El oasis catalán y el resto del mundo
Hay
malestar en Cataluña. Eso está fuera de discusión, pero ¿a qué responde ese malestar?
Los nacionalistas señalan la causa, la relación con España, sin vincularla con
los cambios generados por la globalización, de los cuales lo que acontece en
España y en Cataluña es la manifestación doméstica de una lógica mundial.
Los
nacionalistas, y quienes les siguen, han eliminado de su horizonte teórico
fenómenos que caracterizan las sociedades occidentales haciéndolas similares en
sus anhelos y tensiones, y han imaginado Cataluña como una burbuja aislada del
mundo e inmune a sus trastornos, que llegan a través de su relación con España
como un vendaval, que, desde la península, agita la vida tranquila, ordenada y
productiva del oasis catalán.
Es
un discurso que, por un lado, desprecia la existencia del capitalismo en
expansión como una causa de inestabilidad general, y del asentamiento de la
modernidad, con sus lógicas contradictorias -entre ellas no sólo la económica,
sino la política y la cultural-, con todo lo que representa, con lo que ofrece
y lo que exige. Y por otro lado, ha puesto los ojos en una Cataluña premoderna,
idealizada y falsamente soberana, a la que propone regresar incorporando los elementos
actuales que sean compatibles con ese sueño.
No
es muy original decir que el capitalismo expandido a escala planetaria genera
malestar aún en las sociedades mejor situadas, como muestran antecedentes tan
sonados como los sucesos de los años sesenta, expresando un primerizo y juvenil
rechazo al orden mundial creado en 1945, que ya entonces empezaba a tambalearse
y al que la restauración conservadora de Reagan y Thacher dio el definitivo
empujón.
Los
signos aparecieron primero en las sociedades más avanzadas, sobre todo en Estados
Unidos, y autores de distintas tendencias (Herbert Marcuse, Marvin Harris,
Daniel Bell, Alvin Tofler, Theodore Roszak, John K. Galbraith, Anthony Giddens,
Richard Sennet, Jeremy Rifkin, Manuel Castells o Naomi Klein, entre otros
muchos) se han ocupado de ello.
El
mundo ha ido perdiendo el perfil establecido tras la IIª Guerra mundial y se desdibuja
por medio de conflictos políticos, económicos, militares y culturales, que no
permiten atisbar cuál será su nueva configuración, si es que no hemos entrado
en una era de inestabilidad permanente. Fruto de ello son los modelos políticos
que hacen agua, las formas de gobierno obsoletas, los Estados incapaces de
asumir sus tareas, las instituciones que fracasan, el ocaso de las viejas ideologías
políticas, la pérdida de sentido de la historia y la constatación de que un capitalismo
sin adversarios avanza a trompicones, con una crisis tras otra, impelido por un
sector financiero desbocado, ante la perplejidad de los ciudadanos.
Estamos
en “La era de la incertidumbre” (Galbraith), en “La sociedad del riesgo” (Beck)

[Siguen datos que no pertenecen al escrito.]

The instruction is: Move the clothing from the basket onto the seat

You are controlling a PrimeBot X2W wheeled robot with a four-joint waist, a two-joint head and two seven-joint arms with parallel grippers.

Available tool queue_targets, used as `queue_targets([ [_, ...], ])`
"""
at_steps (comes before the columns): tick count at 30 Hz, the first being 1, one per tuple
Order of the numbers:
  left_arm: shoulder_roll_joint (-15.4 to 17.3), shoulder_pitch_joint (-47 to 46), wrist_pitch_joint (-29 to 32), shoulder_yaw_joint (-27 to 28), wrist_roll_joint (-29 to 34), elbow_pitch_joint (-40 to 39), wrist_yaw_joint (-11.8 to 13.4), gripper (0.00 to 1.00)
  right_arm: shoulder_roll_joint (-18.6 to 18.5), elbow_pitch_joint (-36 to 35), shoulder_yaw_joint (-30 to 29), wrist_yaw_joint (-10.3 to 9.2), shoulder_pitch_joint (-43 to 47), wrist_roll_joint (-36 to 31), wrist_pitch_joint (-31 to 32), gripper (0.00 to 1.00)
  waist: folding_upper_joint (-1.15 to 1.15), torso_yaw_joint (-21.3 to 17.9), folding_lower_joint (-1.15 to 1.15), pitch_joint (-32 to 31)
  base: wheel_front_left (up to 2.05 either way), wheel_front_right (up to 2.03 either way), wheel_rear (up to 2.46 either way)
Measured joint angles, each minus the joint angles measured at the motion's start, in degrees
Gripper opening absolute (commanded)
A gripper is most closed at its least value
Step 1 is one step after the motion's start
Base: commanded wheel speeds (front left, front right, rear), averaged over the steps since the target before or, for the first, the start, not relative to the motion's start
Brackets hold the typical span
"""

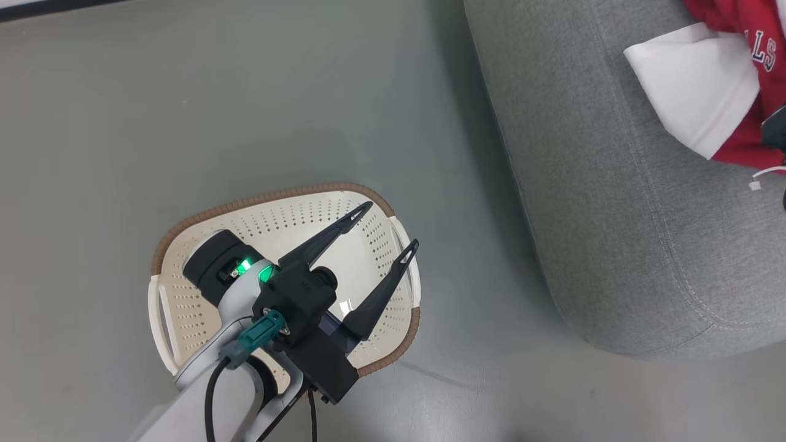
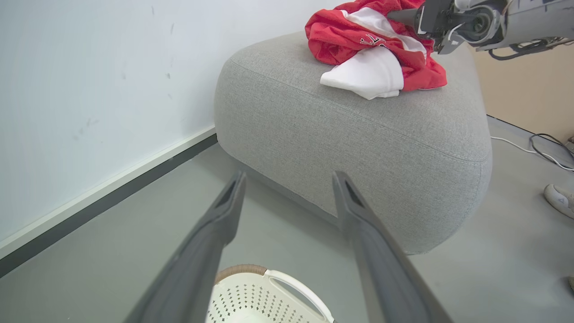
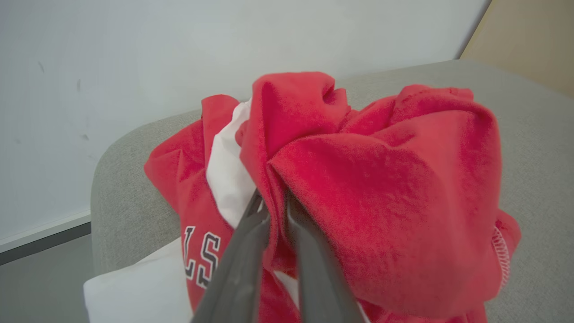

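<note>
The red clothing [image 1: 746, 24] with its white panel lies bunched on the grey seat [image 1: 614, 184] at the head view's top right. Up close, my right gripper [image 3: 274, 199] is shut on a red fold of the clothing [image 3: 381, 188], lettering "LS" showing below. From the left wrist, the clothing [image 2: 372, 54] rests on the seat [image 2: 358, 134] top. My left gripper [image 1: 393, 226] stands open above the cream-white basket [image 1: 184, 307] on the floor, nothing between its fingers. The left gripper [image 2: 289, 179] points toward the seat, the basket [image 2: 269, 296] rim below it.
A white wall with a dark baseboard [image 2: 103, 202] runs behind the seat. Cables [image 2: 542, 148] and a pale shoe [image 2: 558, 197] lie on the grey floor to the right. A tan panel [image 3: 529, 40] stands beyond the seat.
</note>
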Motion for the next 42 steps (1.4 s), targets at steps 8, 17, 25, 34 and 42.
queue_targets([
  [8, -0.8, 0.0, -1.4, 0.1, -0.2, 2.2, 0.0, 1.0, 1.5, 1.4, 0.7, 1.24, 2.1, -0.6, 0.0, 1.0, 0.0, -0.4, 0.0, -2.6, 0.0, 0.0, 0.0],
  [17, -2.2, 1.0, -3.4, 0.6, -2.0, 4.4, 0.5, 1.0, 3.4, 1.1, 1.3, 2.3, 6.9, -0.7, 0.0, 1.0, 0.0, -0.8, 0.0, -6.5, 0.0, 0.0, 0.0],
  [25, -3.0, 2.6, -5.1, 1.8, -2.8, 7.1, 2.0, 1.0, 4.8, -2.8, 2.0, 2.46, 12.5, -2.1, 0.0, 1.0, 0.0, -0.5, -0.01, -10.4, 0.0, 0.0, 0.0],
  [34, -3.6, 5.2, -6.9, 3.4, -3.6, 9.3, 3.7, 1.0, 5.2, -12.2, 2.2, 1.94, 18.9, -4.9, 0.0, 1.0, 0.0, 1.4, -0.01, -14.9, 0.0, 0.0, 0.0],
  [42, -3.7, 8.8, -9.1, 8.0, -6.7, 10.8, 7.1, 1.0, 6.2, -20.6, 2.4, 1.0, 24.5, -6.8, 0.0, 1.0, 0.0, 4.2, -0.01, -18.5, 0.0, 0.0, 0.0],
])
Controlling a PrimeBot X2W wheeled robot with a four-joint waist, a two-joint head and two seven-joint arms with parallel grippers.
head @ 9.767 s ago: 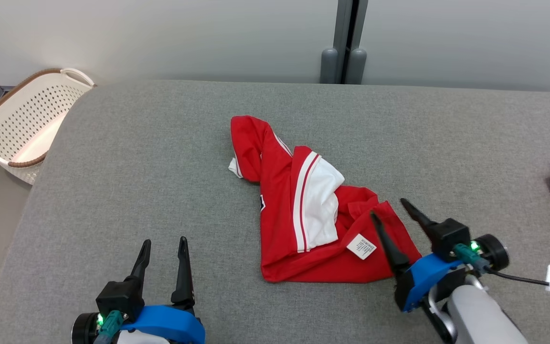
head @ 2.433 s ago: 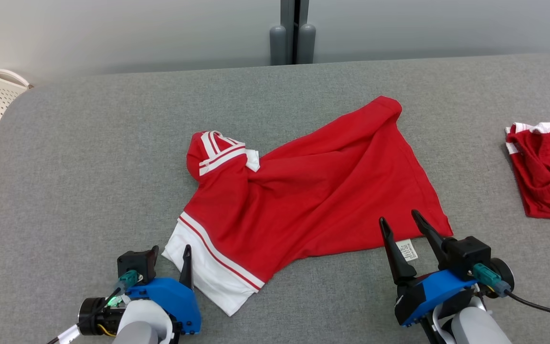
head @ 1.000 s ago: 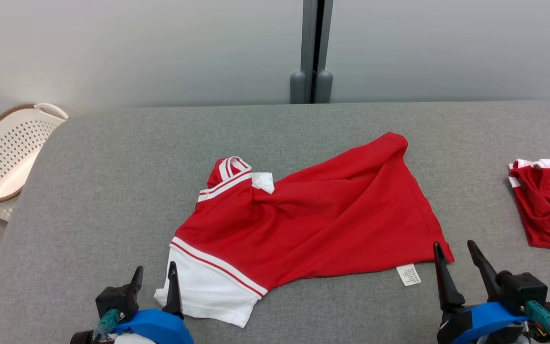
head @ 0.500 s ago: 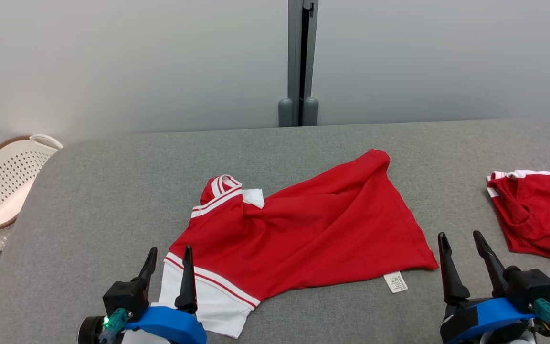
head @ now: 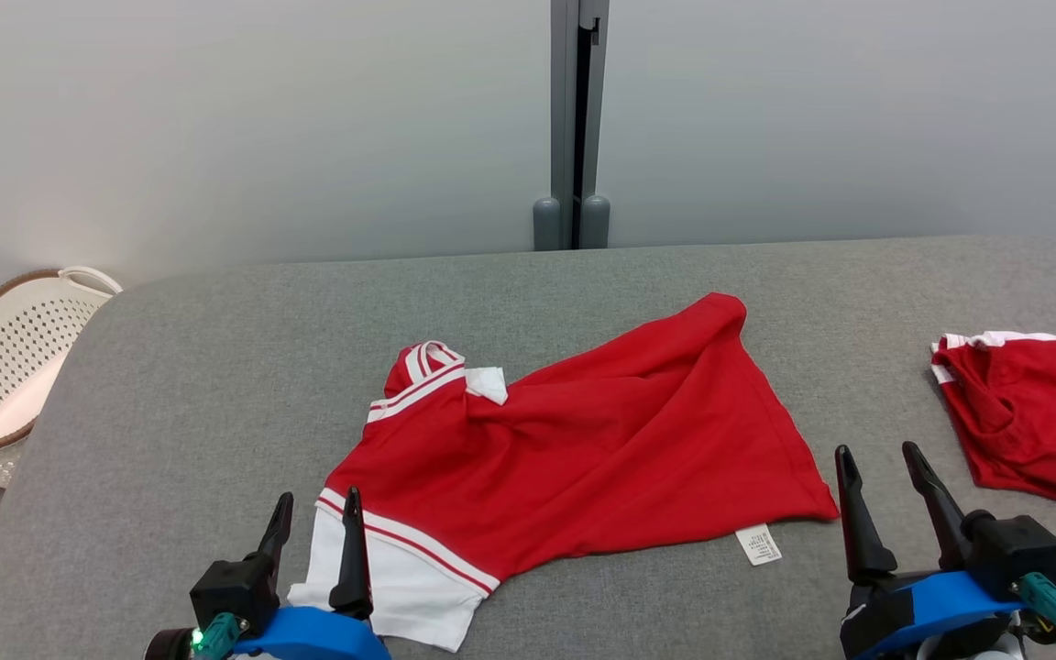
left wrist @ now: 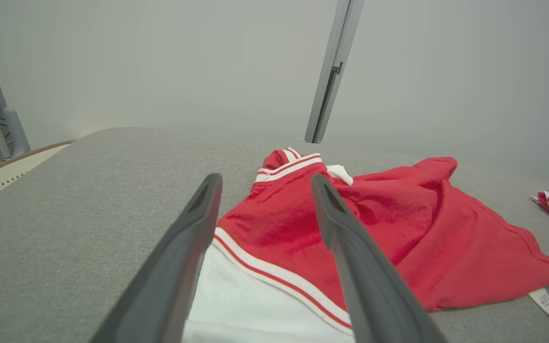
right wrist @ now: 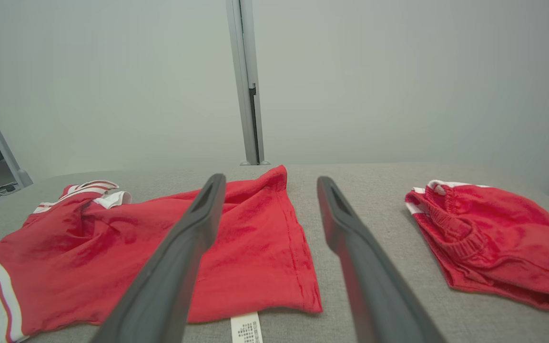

o inmersos en “La Modernidad líquida” (Bauman), dotada de una gran dinamismo,
en la que todo se acelera y se transmuta -“todo lo sólido se desvanece en el
aire” ante la presión del mercado, advirtió Marx- y nada parece destinado a
permanecer mucho tiempo (el empleo, la profesión, la educación, la familia, los
amores, las filiaciones políticas, la noción de la propia vida o la visión del
mundo), pues los viejos valores morales, políticos y religiosos han perdido su
función aglutinante y el dejar de ofrecer modelos de comportamiento y normas
estables y de definir horizontes ha facilitado la emergencia de un
individualismo insolidario, acrítico y deseoso, necesario para sostener un
mercado que precisa continua renovación y crecimiento para atender al creciente
consumismo, causa y efecto de esa necesaria renovación de la sociedad, al menos
como apariencia, pues parece impelida por la moda como principio dominante; es
“el imperio de lo efímero” (Lipovetsky) al servicio de incesantes deseos,
incentivados por la producción masiva de mercancías, el crédito y la publicidad,
y por la propaganda que sobre sí mismo genera este modelo, orgulloso de
mostrarse como la única forma de vida posible.